A few years ago, a rheumatologist by the name of Jennifer Frankovich was assigned to the treatment of a young girl showing symptoms of kidney failure. Rheumatologists typically diagnose and treat disorders in joints, muscles, and ligaments; but in this case, Dr. Frankovich was skeptical that the young girl’s symptoms were signs that directed attention to her joints, muscles or ligaments. Instead, she was suspicious that the patient’s combination of symptoms were similar to those in past cases of lupus patients with life-threatening blood clots.

Comparing the new patient to previous ones without enough records to affirm her suspicions, Dr. Frankovich took on a special project in search of some answers. To begin, she searched a database of previous lupus patients for ones who had symptoms similar to those in her new patient. The second step in her search was to run a test within the database checking if the patients developed blood clots. After her collected statistical analysis, she changed the minds of everyone who doubted her, showing an inarguable probability of a blood clot in the new patient.
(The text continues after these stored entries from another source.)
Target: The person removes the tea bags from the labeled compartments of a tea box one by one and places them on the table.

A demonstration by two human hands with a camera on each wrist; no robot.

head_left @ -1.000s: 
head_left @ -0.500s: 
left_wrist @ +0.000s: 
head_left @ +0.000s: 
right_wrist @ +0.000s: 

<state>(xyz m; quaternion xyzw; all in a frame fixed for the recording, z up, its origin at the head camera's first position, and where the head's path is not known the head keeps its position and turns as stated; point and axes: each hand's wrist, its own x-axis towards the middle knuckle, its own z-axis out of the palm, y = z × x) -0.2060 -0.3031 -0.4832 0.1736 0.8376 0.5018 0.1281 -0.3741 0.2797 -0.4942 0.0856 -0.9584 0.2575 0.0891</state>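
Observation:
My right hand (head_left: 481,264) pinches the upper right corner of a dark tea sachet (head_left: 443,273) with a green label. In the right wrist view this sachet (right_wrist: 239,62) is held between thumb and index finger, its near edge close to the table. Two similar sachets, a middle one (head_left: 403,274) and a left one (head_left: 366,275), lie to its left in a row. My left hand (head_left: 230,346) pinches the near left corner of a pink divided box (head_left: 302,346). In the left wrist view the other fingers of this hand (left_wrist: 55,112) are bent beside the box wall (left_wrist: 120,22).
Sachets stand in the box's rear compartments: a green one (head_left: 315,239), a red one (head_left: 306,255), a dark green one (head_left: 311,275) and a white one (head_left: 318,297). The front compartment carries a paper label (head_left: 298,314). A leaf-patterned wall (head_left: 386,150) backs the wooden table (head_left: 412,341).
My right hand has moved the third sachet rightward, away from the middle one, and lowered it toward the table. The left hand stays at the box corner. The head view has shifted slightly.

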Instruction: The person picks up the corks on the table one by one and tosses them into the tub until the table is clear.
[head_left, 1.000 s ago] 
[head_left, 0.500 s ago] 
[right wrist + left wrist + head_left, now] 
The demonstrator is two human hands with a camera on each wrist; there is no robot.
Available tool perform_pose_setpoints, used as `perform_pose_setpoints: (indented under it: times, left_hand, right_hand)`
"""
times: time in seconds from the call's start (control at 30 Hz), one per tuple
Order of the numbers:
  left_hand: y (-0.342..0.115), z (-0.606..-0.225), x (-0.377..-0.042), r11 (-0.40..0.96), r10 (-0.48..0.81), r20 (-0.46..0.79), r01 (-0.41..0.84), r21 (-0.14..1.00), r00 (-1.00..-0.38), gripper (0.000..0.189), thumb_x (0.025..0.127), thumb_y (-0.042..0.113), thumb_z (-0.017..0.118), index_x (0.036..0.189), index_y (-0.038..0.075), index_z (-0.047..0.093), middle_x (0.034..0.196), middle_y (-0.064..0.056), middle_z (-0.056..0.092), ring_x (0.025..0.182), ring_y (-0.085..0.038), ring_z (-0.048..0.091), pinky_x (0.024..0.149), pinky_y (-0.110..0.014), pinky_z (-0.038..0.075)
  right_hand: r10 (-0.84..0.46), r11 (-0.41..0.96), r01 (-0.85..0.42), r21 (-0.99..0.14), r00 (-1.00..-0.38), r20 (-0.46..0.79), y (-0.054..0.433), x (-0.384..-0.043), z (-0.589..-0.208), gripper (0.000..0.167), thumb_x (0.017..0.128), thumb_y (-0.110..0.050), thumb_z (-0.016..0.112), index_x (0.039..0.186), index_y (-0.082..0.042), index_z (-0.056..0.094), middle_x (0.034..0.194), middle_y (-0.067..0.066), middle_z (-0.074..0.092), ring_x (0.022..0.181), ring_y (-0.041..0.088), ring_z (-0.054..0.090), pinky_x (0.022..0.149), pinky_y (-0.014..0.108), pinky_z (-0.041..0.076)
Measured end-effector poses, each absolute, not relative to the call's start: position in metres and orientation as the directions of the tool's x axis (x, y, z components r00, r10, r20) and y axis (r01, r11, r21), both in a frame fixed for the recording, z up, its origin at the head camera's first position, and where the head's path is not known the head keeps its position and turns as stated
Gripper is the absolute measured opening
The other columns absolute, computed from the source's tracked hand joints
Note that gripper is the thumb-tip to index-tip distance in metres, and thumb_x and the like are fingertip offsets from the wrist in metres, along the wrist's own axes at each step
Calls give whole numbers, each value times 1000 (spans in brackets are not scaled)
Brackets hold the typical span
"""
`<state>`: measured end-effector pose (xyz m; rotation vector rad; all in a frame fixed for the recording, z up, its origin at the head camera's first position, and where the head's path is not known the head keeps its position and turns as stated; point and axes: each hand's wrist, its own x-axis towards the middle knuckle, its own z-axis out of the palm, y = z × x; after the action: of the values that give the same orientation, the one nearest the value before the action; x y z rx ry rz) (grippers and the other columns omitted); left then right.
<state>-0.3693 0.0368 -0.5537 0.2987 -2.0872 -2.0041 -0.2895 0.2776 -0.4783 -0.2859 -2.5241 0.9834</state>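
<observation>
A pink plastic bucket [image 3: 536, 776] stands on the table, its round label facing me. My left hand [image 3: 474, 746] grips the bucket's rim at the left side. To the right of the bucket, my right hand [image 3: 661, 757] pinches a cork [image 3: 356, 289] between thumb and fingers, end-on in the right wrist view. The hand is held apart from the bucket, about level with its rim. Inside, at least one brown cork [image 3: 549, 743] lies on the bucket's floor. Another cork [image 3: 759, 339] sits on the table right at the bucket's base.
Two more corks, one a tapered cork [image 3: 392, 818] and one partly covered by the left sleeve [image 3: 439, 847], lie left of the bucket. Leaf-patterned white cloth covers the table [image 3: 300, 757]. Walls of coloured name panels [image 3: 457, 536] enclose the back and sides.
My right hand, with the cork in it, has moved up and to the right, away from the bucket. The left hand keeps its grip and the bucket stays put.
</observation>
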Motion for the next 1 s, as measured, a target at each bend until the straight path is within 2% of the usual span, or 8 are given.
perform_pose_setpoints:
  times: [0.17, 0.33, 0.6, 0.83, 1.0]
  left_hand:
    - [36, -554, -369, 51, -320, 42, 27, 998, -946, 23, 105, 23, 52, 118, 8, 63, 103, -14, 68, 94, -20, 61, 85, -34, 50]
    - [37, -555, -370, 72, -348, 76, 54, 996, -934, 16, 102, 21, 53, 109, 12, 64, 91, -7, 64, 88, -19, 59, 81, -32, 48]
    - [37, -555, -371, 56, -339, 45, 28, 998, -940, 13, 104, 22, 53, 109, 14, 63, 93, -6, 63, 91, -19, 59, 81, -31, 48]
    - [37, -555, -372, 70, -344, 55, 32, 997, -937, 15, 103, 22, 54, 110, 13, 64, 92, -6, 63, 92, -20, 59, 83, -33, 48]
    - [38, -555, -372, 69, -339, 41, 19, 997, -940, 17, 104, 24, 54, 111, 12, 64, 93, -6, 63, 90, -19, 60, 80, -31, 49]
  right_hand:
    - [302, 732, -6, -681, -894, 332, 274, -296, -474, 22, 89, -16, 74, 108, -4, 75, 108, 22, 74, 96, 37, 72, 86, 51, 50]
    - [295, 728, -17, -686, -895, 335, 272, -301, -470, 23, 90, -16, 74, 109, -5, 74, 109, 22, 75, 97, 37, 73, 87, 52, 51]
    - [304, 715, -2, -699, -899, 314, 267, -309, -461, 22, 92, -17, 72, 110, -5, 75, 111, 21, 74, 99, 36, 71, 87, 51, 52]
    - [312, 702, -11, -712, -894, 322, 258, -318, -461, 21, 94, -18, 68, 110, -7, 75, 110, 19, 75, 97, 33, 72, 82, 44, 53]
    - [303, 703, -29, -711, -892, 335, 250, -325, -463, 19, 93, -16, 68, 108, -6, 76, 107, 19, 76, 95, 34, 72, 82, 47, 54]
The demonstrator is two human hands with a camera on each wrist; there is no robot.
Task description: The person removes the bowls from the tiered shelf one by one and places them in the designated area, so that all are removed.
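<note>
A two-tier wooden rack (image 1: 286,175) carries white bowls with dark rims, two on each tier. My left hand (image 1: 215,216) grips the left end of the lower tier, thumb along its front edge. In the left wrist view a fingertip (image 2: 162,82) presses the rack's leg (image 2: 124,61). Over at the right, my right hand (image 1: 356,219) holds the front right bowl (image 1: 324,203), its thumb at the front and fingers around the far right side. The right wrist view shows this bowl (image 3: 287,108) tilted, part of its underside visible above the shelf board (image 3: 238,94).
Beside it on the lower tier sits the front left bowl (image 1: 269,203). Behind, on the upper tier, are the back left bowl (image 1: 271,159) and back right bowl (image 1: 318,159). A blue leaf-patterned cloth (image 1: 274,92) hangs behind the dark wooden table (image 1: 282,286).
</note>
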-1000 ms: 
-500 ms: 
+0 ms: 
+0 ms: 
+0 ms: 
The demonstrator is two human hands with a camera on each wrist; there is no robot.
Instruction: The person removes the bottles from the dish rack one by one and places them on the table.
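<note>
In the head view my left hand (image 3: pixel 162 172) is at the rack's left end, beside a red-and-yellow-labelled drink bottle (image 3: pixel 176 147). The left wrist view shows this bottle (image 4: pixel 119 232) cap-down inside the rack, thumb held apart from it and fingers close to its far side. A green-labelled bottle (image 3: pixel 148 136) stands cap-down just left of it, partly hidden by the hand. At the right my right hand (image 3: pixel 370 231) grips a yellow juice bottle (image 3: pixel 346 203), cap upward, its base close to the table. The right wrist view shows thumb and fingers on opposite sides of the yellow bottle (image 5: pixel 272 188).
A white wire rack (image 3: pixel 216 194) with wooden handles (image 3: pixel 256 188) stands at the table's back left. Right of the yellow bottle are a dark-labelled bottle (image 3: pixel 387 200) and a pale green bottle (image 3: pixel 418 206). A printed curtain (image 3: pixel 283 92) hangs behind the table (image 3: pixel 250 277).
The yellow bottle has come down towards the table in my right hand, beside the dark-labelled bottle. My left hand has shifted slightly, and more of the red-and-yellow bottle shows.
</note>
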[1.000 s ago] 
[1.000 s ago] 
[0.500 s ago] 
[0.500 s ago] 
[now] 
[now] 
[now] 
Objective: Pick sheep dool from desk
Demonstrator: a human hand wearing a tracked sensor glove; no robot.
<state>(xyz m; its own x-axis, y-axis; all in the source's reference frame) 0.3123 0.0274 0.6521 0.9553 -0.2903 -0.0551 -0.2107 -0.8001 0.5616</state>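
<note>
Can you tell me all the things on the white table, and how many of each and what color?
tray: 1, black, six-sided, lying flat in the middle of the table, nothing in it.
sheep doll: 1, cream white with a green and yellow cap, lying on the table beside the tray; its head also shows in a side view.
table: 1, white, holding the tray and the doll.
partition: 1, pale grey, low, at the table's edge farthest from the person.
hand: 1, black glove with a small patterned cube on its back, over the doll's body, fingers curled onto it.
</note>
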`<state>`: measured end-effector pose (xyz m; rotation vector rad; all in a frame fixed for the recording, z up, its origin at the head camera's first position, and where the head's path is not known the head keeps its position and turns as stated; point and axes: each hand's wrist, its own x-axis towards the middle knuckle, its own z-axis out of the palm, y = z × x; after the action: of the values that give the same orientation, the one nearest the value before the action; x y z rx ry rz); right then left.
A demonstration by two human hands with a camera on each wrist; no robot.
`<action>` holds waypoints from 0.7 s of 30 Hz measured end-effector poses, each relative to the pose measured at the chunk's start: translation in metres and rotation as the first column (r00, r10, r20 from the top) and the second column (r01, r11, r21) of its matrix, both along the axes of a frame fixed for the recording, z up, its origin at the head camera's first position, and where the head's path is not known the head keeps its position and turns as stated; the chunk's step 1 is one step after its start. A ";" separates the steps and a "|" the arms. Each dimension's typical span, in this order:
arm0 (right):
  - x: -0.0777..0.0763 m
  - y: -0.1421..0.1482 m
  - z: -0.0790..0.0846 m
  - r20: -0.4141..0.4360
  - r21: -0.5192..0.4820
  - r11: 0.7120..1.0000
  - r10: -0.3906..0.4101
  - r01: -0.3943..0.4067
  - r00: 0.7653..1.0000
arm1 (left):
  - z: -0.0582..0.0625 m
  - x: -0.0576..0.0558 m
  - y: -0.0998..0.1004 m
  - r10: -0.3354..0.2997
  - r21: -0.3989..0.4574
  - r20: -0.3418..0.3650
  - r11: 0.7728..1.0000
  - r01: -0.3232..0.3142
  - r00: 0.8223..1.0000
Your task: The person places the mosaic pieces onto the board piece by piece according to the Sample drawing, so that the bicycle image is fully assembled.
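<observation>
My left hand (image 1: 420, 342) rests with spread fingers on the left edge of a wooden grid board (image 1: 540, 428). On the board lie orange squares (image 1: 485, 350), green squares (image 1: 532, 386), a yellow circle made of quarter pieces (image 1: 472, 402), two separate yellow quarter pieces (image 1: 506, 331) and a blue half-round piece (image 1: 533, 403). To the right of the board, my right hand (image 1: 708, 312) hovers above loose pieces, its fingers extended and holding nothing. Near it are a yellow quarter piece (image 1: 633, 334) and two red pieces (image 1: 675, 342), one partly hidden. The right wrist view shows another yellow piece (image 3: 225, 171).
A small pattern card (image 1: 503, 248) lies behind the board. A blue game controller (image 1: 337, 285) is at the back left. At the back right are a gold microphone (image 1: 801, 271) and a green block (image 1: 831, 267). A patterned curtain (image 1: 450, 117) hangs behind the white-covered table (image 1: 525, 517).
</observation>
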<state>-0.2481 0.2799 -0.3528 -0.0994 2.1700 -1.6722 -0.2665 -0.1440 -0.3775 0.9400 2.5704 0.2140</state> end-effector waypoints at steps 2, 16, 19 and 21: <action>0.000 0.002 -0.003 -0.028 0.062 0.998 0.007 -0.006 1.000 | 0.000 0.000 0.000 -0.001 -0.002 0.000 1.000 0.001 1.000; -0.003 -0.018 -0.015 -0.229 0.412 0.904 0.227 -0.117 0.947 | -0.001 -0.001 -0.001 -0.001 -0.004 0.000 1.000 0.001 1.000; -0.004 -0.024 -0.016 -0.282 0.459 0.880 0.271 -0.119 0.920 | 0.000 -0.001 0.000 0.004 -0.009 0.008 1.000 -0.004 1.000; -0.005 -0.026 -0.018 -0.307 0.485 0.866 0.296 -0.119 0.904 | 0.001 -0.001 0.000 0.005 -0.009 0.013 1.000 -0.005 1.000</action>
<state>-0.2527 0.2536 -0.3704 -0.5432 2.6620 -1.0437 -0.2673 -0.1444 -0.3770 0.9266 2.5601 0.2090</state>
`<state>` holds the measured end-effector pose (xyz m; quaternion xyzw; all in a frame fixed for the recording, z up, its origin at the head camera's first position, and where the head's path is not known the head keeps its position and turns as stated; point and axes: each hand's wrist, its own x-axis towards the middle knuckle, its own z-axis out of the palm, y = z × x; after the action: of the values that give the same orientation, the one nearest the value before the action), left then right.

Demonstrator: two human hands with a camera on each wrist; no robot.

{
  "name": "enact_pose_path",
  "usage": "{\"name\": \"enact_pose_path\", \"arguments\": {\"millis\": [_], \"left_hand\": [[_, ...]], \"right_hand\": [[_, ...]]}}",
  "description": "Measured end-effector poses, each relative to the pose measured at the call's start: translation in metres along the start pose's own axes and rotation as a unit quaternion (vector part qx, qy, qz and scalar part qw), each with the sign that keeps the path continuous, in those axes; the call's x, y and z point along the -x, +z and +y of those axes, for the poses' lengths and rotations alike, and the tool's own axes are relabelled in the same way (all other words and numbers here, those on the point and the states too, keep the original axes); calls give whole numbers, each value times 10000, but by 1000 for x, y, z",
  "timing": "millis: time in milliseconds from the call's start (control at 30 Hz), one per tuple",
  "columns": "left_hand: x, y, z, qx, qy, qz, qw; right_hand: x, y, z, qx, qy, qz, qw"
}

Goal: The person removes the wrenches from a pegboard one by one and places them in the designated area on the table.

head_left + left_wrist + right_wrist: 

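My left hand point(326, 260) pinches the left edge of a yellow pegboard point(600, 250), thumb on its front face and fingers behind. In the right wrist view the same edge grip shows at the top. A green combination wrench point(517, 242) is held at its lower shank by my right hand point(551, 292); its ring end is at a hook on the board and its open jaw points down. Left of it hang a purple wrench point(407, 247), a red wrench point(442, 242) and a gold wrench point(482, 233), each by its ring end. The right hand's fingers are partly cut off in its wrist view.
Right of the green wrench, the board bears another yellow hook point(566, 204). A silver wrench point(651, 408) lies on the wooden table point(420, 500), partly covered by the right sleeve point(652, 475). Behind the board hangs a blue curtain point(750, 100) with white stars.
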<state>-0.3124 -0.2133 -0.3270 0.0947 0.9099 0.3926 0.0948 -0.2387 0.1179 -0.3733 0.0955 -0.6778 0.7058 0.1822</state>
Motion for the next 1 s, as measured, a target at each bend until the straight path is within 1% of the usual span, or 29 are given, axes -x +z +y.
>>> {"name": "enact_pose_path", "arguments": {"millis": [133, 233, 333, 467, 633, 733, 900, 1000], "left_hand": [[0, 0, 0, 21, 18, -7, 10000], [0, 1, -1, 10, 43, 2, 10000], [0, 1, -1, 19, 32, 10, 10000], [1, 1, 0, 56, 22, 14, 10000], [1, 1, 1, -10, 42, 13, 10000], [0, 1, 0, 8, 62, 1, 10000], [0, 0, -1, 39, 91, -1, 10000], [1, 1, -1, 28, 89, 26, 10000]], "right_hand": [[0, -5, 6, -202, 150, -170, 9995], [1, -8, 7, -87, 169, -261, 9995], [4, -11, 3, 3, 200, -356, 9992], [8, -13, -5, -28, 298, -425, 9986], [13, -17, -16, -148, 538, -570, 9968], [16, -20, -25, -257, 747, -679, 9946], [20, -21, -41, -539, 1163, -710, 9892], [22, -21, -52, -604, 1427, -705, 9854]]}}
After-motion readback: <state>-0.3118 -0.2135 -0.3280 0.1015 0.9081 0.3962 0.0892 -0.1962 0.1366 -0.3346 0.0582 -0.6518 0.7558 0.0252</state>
With this newly discovered likelihood, Dr. Frankovich and her team decided to give the patient a drug that would prevent any blood clots. The only trouble is that they are still unsure whether the patient needed that drug. They are only sure that with their limited information, that was the best decision. To prove Dr. Frankovich’s hypothesis correct, a much more advanced and timely clinical trial would need to be done, and that kind of research is rare.

It seems that Dr. Frankovich’s focused analysis saved a patient from blood clots, and so many leaders in the field are currently pushing for such focused research to become more common. With it, doctors with few patients would be able to steer medical care of many patients in better directions.

Luckily, there is a newly growing interdisciplinary field, known as biomedical informatics, that uses computer science to create algorithms for filtering medical databases to search for unknown correlations. Previously, interactions between two commonly prescribed drugs have been found to have dangerous side effects when taken together. Researchers have also noticed that the months or seasons of birth may be correlated to risks for certain diseases. For example, most multiple sclerosis patients are born during the Spring in the Northern Hemisphere, while in the Southern Hemisphere, they are born during the Fall.

Such correlations can change the way that medical decisions are made, and the way that treatment for certain illnesses are carried out. Over time, and with sufficient imperative refinement, this kind of medicine may become the most common kind. After all, research of the past is historical evidence that often benefits the present.